▶ PROBLEM DETAILS: What you return must match every record word for word.
━━━━━ RECORDS FOR PROCESSING ━━━━━
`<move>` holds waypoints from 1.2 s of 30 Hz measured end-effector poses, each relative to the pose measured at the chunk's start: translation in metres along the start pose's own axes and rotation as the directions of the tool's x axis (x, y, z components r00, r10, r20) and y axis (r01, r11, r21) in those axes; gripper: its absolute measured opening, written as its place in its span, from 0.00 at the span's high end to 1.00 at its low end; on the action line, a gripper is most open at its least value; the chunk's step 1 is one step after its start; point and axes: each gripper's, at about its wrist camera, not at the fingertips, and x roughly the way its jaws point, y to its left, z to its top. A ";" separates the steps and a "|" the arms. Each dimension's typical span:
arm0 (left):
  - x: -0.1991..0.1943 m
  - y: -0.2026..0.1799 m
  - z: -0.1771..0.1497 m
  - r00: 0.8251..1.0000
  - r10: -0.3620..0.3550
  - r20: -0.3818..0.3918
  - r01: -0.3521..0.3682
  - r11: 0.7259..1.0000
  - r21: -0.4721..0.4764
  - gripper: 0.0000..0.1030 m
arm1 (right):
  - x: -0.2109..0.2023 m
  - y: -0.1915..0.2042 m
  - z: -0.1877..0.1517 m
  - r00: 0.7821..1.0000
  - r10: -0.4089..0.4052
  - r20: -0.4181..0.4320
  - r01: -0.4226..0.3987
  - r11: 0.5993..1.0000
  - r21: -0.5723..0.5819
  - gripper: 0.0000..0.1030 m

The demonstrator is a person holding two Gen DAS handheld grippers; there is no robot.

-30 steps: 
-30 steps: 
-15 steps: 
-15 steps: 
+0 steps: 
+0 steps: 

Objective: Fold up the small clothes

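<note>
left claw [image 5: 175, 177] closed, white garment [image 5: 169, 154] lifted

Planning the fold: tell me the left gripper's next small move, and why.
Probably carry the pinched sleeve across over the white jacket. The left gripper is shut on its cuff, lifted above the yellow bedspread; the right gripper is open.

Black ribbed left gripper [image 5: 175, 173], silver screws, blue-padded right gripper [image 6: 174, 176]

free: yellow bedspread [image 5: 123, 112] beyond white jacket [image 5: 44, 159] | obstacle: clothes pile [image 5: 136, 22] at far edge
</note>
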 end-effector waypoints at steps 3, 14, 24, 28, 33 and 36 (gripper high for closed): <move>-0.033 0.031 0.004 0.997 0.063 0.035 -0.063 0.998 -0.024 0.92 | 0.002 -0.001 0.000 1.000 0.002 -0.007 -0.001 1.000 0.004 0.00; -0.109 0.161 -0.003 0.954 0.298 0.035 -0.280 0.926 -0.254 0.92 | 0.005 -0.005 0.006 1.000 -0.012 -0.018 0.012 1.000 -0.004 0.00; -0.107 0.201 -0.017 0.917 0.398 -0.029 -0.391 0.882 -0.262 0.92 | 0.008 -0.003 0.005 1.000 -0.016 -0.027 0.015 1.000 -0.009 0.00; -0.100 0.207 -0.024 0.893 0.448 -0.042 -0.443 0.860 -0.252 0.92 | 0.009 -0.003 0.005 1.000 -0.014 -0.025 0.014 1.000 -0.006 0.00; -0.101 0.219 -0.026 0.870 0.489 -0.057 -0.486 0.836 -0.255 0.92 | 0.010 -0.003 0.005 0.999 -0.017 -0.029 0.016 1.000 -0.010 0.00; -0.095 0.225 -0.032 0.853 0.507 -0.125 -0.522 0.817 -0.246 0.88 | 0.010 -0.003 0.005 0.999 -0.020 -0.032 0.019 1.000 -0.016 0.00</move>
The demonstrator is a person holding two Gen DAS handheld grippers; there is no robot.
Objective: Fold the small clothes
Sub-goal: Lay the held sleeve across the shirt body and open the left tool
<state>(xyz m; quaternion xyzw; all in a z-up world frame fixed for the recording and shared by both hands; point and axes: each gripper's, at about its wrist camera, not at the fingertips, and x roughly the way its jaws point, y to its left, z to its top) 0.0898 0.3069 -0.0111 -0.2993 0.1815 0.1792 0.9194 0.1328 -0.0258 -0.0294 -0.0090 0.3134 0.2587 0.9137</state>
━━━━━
▶ SOLUTION TO THE EXERCISE:
`<move>` holds waypoints from 1.2 s of 30 Hz measured end-effector poses, each relative to the pose measured at the chunk's start: translation in metres along the start pose's own axes and rotation as the directions of the tool's x axis (x, y, z components r00, r10, r20) and y axis (r01, r11, r21) in those axes; gripper: its absolute measured opening, written as its place in its span, from 0.00 at the span's high end to 1.00 at its low end; on the action line, a gripper is most open at its least value; the chunk's step 1 is one step after its start; point and axes: each gripper's, at about its wrist camera, not at the fingertips, and x roughly the way its jaws point, y to its left, z to its top. A ";" separates the steps and a "|" the arms. Each dimension's typical span:
arm0 (left):
  - x: -0.1991..0.1943 m
  - y: -0.2026..0.1799 m
  - z: -0.1771..0.1497 m
  - r00: 0.8251..1.0000
  - r10: -0.3620..0.3550
  - r20: -0.3818..0.3918
  - r01: -0.3521..0.3682
  - r11: 0.7259..1.0000
  - r21: -0.4721..0.4764
  - gripper: 0.0000..0.1030 m
arm1 (right):
  - x: -0.2109..0.2023 m
  - y: -0.1915..0.2042 m
  - z: -0.1877..0.1517 m
  - r00: 0.7821..1.0000
  - r10: -0.4089..0.4052
  - r20: -0.4181..0.4320
  - r01: -0.4226..0.3987
  - r11: 0.5993..1.0000
  - r21: -0.5723..0.5819
  - gripper: 0.0000..0.1030 m

The demonstrator is a person holding two Gen DAS handheld grippers; there is no robot.

-30 steps: 
-30 steps: 
-15 steps: 
-15 steps: 
+0 steps: 
+0 steps: 

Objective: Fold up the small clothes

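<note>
left claw [image 5: 175, 177] closed, white garment [image 5: 169, 154] lifted

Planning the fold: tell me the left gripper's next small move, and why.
Probably carry the pinched sleeve across over the white jacket. The left gripper is shut on its cuff, lifted above the yellow bedspread; the right gripper is open.

Black ribbed left gripper [image 5: 175, 173], silver screws, blue-padded right gripper [image 6: 174, 176]

free: yellow bedspread [image 5: 123, 112] beyond white jacket [image 5: 44, 159] | obstacle: clothes pile [image 5: 136, 22] at far edge
</note>
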 end-effector waypoints at steps 3, 14, 24, 28, 33 and 36 (gripper high for closed): <move>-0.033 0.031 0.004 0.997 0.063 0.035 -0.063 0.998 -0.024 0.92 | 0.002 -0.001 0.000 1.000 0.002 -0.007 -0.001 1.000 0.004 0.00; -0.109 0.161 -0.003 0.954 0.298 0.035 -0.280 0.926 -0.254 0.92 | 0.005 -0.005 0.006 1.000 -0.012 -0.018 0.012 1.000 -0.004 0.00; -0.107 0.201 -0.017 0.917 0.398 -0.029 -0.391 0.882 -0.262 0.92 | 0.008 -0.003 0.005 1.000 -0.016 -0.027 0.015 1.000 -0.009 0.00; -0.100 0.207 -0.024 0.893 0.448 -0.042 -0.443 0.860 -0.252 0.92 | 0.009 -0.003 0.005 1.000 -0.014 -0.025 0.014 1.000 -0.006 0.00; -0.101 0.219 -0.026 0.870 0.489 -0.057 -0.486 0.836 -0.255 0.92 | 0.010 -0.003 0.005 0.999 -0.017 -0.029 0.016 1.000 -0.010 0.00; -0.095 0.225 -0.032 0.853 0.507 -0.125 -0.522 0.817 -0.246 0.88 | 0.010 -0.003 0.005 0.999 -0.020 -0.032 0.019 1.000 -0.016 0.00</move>
The demonstrator is a person holding two Gen DAS handheld grippers; there is no robot.
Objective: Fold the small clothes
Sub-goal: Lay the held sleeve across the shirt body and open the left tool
<state>(xyz m; quaternion xyzw; all in a z-up world frame fixed for the recording and shared by both hands; point and axes: each gripper's, at about its wrist camera, not at the fingertips, and x roughly the way its jaws point, y to its left, z to its top) 0.0898 0.3069 -0.0111 -0.2993 0.1815 0.1792 0.9194 0.1328 -0.0258 -0.0294 -0.0090 0.3134 0.2587 0.9137</state>

This answer has been written out in full.